Work task. Copy the data exactly from the line that contains "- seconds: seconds" through the line that contains "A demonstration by", keeping both end lines and leaving out everything else.

________________________

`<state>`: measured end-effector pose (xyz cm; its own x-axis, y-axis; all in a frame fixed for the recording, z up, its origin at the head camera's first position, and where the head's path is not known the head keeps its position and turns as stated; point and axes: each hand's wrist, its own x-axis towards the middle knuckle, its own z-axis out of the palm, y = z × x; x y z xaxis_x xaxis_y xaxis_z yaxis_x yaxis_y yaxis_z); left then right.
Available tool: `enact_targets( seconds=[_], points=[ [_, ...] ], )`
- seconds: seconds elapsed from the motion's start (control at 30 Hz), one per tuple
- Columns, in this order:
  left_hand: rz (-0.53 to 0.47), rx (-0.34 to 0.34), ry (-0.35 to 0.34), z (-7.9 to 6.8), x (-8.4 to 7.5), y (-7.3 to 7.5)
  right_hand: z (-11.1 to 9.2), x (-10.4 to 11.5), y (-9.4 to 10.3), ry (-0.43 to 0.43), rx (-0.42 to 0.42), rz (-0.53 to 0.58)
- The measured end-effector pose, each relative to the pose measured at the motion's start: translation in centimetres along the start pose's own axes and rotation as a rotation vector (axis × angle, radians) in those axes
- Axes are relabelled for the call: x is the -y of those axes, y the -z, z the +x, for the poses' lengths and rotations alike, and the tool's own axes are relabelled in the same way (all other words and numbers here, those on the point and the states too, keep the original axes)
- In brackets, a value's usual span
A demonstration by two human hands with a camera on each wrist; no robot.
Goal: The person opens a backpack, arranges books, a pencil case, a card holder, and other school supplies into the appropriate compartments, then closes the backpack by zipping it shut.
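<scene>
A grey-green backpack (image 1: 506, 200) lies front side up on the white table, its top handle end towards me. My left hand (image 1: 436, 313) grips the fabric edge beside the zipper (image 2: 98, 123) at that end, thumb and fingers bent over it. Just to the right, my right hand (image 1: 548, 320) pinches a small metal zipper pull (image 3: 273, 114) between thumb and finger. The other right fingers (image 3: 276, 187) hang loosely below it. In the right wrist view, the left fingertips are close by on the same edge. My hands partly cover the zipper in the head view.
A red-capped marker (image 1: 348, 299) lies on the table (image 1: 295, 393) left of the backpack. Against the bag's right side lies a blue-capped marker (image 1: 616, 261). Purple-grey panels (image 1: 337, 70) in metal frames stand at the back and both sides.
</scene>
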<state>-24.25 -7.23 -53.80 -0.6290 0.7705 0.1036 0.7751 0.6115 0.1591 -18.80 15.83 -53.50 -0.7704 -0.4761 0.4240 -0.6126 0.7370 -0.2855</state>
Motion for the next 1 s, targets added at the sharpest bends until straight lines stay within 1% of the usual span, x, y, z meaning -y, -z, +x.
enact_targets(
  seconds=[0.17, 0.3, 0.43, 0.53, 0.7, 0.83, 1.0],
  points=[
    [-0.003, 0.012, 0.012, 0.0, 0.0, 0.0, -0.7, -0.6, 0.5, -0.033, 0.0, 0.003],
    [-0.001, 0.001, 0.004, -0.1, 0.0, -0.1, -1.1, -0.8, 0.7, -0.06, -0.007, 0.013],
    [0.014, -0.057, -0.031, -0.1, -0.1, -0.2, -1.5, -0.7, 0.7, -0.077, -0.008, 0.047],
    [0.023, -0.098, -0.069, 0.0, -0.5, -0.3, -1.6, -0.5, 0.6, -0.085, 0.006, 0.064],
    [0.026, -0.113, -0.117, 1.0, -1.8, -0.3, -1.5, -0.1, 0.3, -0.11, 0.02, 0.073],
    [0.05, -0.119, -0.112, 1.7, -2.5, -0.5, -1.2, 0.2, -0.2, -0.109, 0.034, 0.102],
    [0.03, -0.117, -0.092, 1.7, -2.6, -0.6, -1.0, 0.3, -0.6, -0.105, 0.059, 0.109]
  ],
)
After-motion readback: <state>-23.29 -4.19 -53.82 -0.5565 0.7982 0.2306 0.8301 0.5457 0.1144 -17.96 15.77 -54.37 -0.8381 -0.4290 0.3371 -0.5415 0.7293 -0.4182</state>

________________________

Output for this exercise.
- seconds: seconds elapsed from the motion's start (control at 30 Hz), one per tuple
- Columns, in this order:
  left_hand: rz (-0.53 to 0.47), rx (-0.34 to 0.34), ry (-0.35 to 0.34), z (-7.9 to 6.8), x (-8.4 to 7.5), y (-7.3 to 7.5)
  right_hand: z (-11.1 to 9.2), x (-10.4 to 11.5), y (-9.4 to 10.3), ry (-0.43 to 0.43), rx (-0.42 to 0.42), rz (-0.53 to 0.58)
- The measured end-effector pose, each relative to the pose measured at the motion's start: translation in centimetres along the start pose's own axes and rotation as a rotation vector (axis × angle, radians) in those axes
- Axes are relabelled for the call: x is the -y of those axes, y the -z, z the +x, for the poses' lengths and rotations alike, and the tool's own axes are relabelled in the same way (all other words and numbers here, those on the point and the states too, keep the original axes)
- In brackets, a value's usual span
A demonstration by two human hands with a camera on each wrist; no robot.

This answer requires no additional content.